On her behalf, Abigail watched as Indians killed her parents with tomahawk. Other aspects of her life hinder her from being a well behaved young lady. She is an orphan, a teenager, low social class, and female. Obviously, this is a girl in need of attention.
In Act IV, Rev. Parris tells Hale and Danforth that Abigail and another of the accusers Mercy Lewis have vanished from Salem. Parris thinks that they may have gotten on a ship. In addition, Abigail has stolen thirty-one pounds from Parris’ strongbox.
Parris gives the reason for Abigail’s escape:
I cannot think they would run off except they fear to keep in Salem any more---since the news of Andover has broken here…the rumor here speaks rebellion in Andover, and it…
The vicious nature of Abigail causes the death of twenty people.
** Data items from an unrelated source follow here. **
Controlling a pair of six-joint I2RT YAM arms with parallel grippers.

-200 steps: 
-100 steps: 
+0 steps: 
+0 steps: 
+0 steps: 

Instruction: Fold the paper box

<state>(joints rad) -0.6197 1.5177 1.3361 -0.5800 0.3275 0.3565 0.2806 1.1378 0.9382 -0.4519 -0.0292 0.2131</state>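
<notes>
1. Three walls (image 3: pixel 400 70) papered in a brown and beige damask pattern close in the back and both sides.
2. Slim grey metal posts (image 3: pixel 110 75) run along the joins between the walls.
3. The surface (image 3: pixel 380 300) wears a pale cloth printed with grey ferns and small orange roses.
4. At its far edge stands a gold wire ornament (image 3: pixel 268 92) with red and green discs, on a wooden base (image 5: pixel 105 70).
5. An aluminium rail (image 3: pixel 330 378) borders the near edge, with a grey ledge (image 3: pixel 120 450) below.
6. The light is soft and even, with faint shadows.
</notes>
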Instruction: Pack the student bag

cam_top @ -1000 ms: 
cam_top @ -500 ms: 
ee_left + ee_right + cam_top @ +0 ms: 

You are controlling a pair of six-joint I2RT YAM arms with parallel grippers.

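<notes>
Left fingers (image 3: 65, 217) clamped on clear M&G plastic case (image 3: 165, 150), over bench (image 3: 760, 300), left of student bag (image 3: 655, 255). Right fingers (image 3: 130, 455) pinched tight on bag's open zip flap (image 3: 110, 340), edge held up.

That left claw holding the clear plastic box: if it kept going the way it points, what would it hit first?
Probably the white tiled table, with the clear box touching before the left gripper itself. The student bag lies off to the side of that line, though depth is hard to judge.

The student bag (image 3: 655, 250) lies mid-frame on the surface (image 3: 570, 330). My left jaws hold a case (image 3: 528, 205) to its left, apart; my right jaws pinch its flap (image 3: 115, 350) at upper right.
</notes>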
Others suffer in the jails for months until they are released and the court is disbanded. Abigail and Mercy are never seen or heard from again. It was a smart move on the part of Abigail because they probably would have landed in jail for their deceptions.
Here are some additional character summaries:
There are a few reasons for Abigail to leave at this point. It is clear that she and John will not have any kind of romantic relationship and Abigail has caused plenty of trouble for Elizabeth, her romantic rival.
But the main reason she leaves is to avoid potential retribution. In the nearby town of Andover, the town rebelled against the court's charges of witchcraft. Parris tells Danforth that news of the Andover rebellion has been heard in Salem. Abby and Mercy most likely heard the news and left for fear that if Salem's people also unite against the court and get rid of the charges of witchcraft, she (Abby) could be blamed for inciting the whole thing from the start.
Knowing that the Andover news has come to Salem, and that the proposed hangings of Rebecca Nurse and John Proctor might sway the town to object to the court, Parris fears a similar rebellion will occur in Salem. It is most likely that Abby and Mercy left Salem to avoid the consequences if a Salem rebellion were to occur. He pleads with Danforth to believe him:
I tell you what is said here, sir. Andover have thrown out the court, they say, and will have no part of witchcraft. There be a faction here, feeding on that news, and I tell you true, sir, I fear there will be riot here.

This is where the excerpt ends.